■ REQUIRED WORK ■
Exclude images, then output the remaining data verbatim.

■ SOURCE DATA ■
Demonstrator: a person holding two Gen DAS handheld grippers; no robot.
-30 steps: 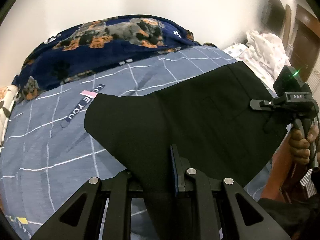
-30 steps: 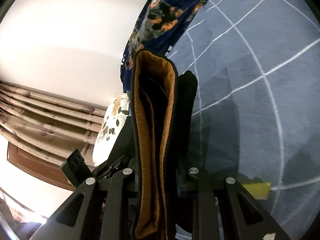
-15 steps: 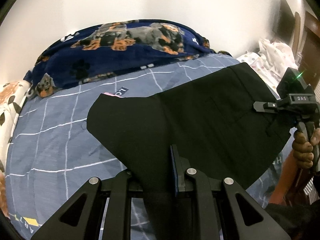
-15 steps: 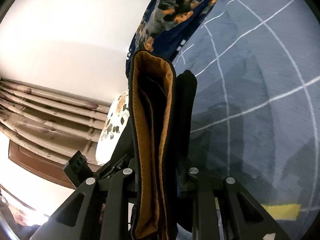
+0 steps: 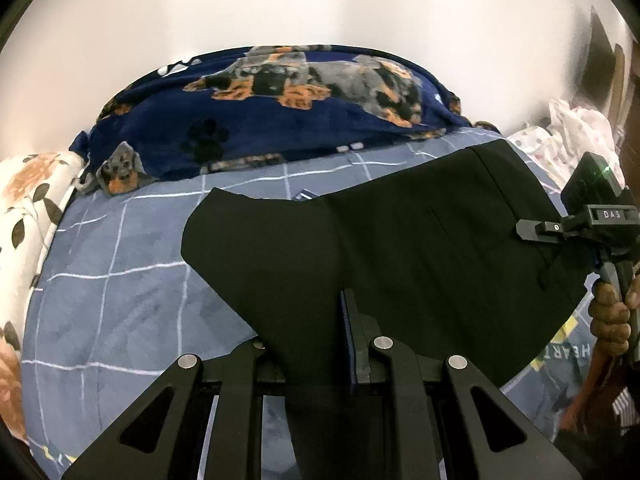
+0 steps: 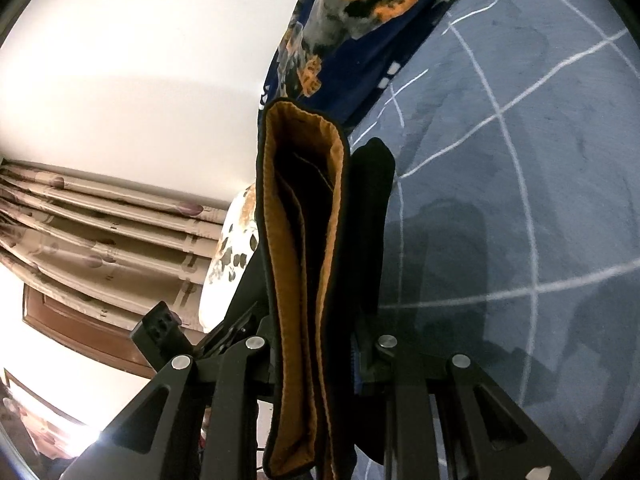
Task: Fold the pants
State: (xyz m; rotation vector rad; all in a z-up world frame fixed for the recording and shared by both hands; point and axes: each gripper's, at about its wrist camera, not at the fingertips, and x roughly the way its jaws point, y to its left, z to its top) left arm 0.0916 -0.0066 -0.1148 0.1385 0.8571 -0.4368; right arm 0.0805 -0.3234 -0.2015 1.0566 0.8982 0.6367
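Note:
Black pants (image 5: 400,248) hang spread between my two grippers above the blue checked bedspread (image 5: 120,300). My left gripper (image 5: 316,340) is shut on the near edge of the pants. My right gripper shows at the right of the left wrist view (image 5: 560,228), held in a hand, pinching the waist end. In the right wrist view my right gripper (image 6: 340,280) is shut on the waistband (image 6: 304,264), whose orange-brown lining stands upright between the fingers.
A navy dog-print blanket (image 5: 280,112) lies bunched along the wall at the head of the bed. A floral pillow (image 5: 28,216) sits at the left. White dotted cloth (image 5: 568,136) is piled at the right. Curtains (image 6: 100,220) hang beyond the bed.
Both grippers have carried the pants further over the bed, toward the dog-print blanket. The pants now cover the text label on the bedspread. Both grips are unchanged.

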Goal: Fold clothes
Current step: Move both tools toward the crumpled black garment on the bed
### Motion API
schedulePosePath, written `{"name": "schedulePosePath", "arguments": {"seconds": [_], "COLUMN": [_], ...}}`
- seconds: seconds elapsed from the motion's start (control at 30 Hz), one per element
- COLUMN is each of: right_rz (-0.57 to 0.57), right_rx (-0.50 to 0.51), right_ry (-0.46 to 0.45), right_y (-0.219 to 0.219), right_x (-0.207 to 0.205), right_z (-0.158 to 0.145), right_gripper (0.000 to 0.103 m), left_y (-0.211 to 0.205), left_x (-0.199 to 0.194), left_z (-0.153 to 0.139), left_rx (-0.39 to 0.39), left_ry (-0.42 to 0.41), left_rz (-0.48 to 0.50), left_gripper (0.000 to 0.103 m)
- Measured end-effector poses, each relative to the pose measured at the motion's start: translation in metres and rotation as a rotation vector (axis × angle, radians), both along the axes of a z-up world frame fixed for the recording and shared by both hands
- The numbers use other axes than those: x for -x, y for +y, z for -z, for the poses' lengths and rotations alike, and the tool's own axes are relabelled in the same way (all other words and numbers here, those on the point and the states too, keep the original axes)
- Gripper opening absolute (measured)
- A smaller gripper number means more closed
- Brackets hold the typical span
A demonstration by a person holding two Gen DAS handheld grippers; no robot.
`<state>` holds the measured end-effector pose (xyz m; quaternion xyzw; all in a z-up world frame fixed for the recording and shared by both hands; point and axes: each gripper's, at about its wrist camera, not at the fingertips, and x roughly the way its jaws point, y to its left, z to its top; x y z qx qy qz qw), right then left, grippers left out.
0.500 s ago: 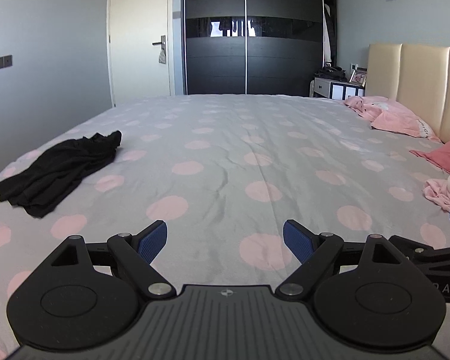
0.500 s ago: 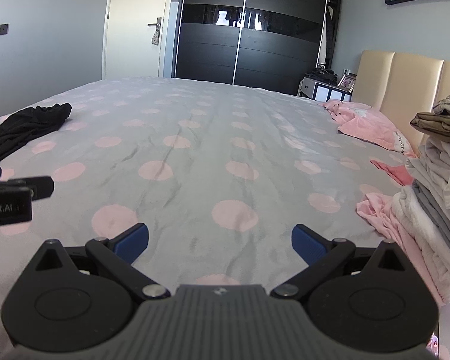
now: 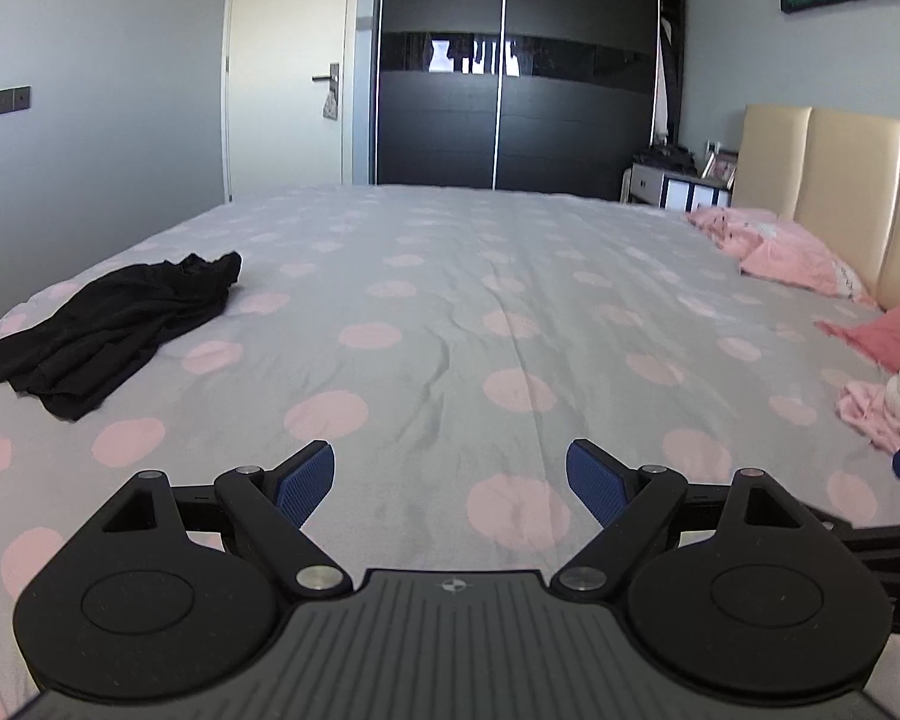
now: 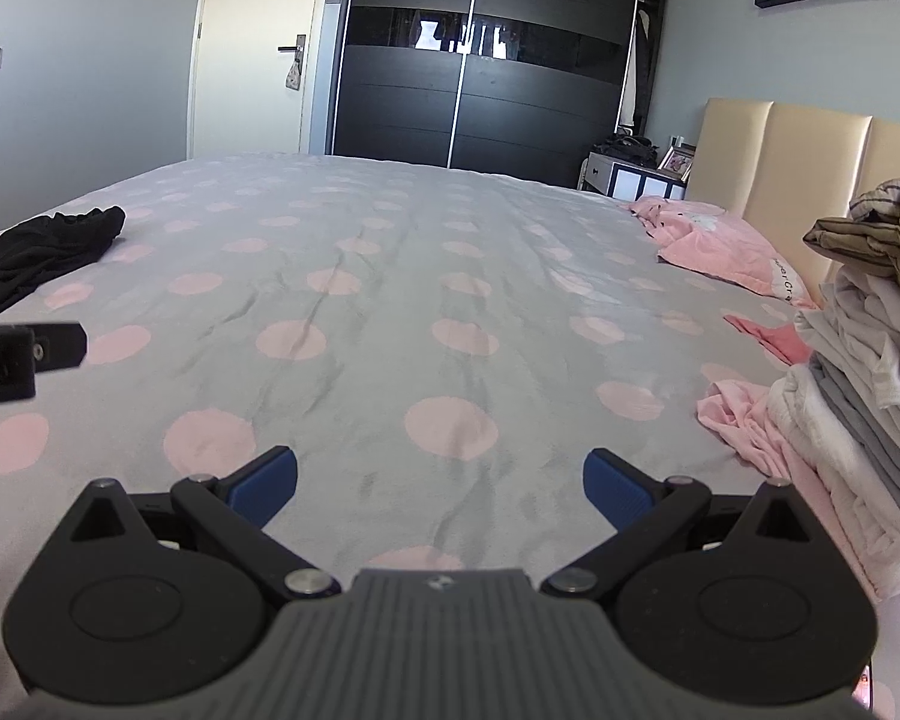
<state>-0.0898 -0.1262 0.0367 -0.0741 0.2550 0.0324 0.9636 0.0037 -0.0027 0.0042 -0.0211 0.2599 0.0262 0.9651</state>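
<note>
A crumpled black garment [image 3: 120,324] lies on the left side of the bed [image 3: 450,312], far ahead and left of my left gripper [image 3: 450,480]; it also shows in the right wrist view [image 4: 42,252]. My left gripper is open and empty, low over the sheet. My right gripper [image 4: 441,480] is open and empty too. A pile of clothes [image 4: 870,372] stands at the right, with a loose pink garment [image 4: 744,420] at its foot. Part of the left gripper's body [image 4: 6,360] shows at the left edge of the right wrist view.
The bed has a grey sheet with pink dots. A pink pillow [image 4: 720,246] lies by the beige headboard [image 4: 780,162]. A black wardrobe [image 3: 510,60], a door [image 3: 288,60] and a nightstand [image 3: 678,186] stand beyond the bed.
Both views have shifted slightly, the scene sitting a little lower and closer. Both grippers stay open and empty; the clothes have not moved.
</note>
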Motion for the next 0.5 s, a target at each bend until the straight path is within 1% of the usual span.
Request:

■ EXERCISE OUTPUT ■
Demonstrator: a person holding two Gen DAS handheld grippers; no robot.
-30 steps: 
-30 steps: 
-15 steps: 
-15 steps: 
+0 steps: 
+0 steps: 
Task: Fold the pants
State: (xyz m; rotation vector rad; all in a z-up world frame fixed for the recording and shared by both hands; point and axes: each gripper's, at about its wrist camera, not at the fingertips, and x roughly the way its jaws point, y to its left, z to its top) left arm 0.0916 -0.0066 -0.1148 0.1385 0.8571 -0.4368; right arm 0.0805 -0.3234 -0.2015 1.0566 0.8982 0.6367
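Note:
Black pants (image 5: 400,248) hang spread between my two grippers above the blue checked bedspread (image 5: 120,300). My left gripper (image 5: 316,340) is shut on the near edge of the pants. My right gripper shows at the right of the left wrist view (image 5: 560,228), held in a hand, pinching the waist end. In the right wrist view my right gripper (image 6: 340,280) is shut on the waistband (image 6: 304,264), whose orange-brown lining stands upright between the fingers.
A navy dog-print blanket (image 5: 280,112) lies bunched along the wall at the head of the bed. A floral pillow (image 5: 28,216) sits at the left. White dotted cloth (image 5: 568,136) is piled at the right. Curtains (image 6: 100,220) hang beyond the bed.
Both grippers have carried the pants further over the bed, toward the dog-print blanket. The pants now cover the text label on the bedspread. Both grips are unchanged.
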
Goal: Fold clothes
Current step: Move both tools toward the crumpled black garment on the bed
### Motion API
schedulePosePath, written `{"name": "schedulePosePath", "arguments": {"seconds": [_], "COLUMN": [_], ...}}`
- seconds: seconds elapsed from the motion's start (control at 30 Hz), one per element
- COLUMN is each of: right_rz (-0.57 to 0.57), right_rx (-0.50 to 0.51), right_ry (-0.46 to 0.45), right_y (-0.219 to 0.219), right_x (-0.207 to 0.205), right_z (-0.158 to 0.145), right_gripper (0.000 to 0.103 m), left_y (-0.211 to 0.205), left_x (-0.199 to 0.194), left_z (-0.153 to 0.139), left_rx (-0.39 to 0.39), left_ry (-0.42 to 0.41), left_rz (-0.48 to 0.50), left_gripper (0.000 to 0.103 m)
- Measured end-effector poses, each relative to the pose measured at the motion's start: translation in metres and rotation as a rotation vector (axis × angle, radians), both along the axes of a z-up world frame fixed for the recording and shared by both hands
- The numbers use other axes than those: x for -x, y for +y, z for -z, for the poses' lengths and rotations alike, and the tool's own axes are relabelled in the same way (all other words and numbers here, those on the point and the states too, keep the original axes)
- Gripper opening absolute (measured)
- A smaller gripper number means more closed
- Brackets hold the typical span
A demonstration by a person holding two Gen DAS handheld grippers; no robot.
`<state>` holds the measured end-effector pose (xyz m; quaternion xyzw; all in a z-up world frame fixed for the recording and shared by both hands; point and axes: each gripper's, at about its wrist camera, not at the fingertips, and x roughly the way its jaws point, y to its left, z to its top; x y z qx qy qz qw), right then left, grippers left out.
0.500 s ago: 
0.500 s ago: 
now: 
now: 
<state>-0.0898 -0.1262 0.0367 -0.0741 0.2550 0.0324 0.9636 0.0037 -0.0027 0.0042 -0.0211 0.2599 0.0262 0.9651</state>
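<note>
A crumpled black garment [image 3: 120,324] lies on the left side of the bed [image 3: 450,312], far ahead and left of my left gripper [image 3: 450,480]; it also shows in the right wrist view [image 4: 42,252]. My left gripper is open and empty, low over the sheet. My right gripper [image 4: 441,480] is open and empty too. A pile of clothes [image 4: 870,372] stands at the right, with a loose pink garment [image 4: 744,420] at its foot. Part of the left gripper's body [image 4: 6,360] shows at the left edge of the right wrist view.
The bed has a grey sheet with pink dots. A pink pillow [image 4: 720,246] lies by the beige headboard [image 4: 780,162]. A black wardrobe [image 3: 510,60], a door [image 3: 288,60] and a nightstand [image 3: 678,186] stand beyond the bed.
Both views have shifted slightly, the scene sitting a little lower and closer. Both grippers stay open and empty; the clothes have not moved.
</note>
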Motion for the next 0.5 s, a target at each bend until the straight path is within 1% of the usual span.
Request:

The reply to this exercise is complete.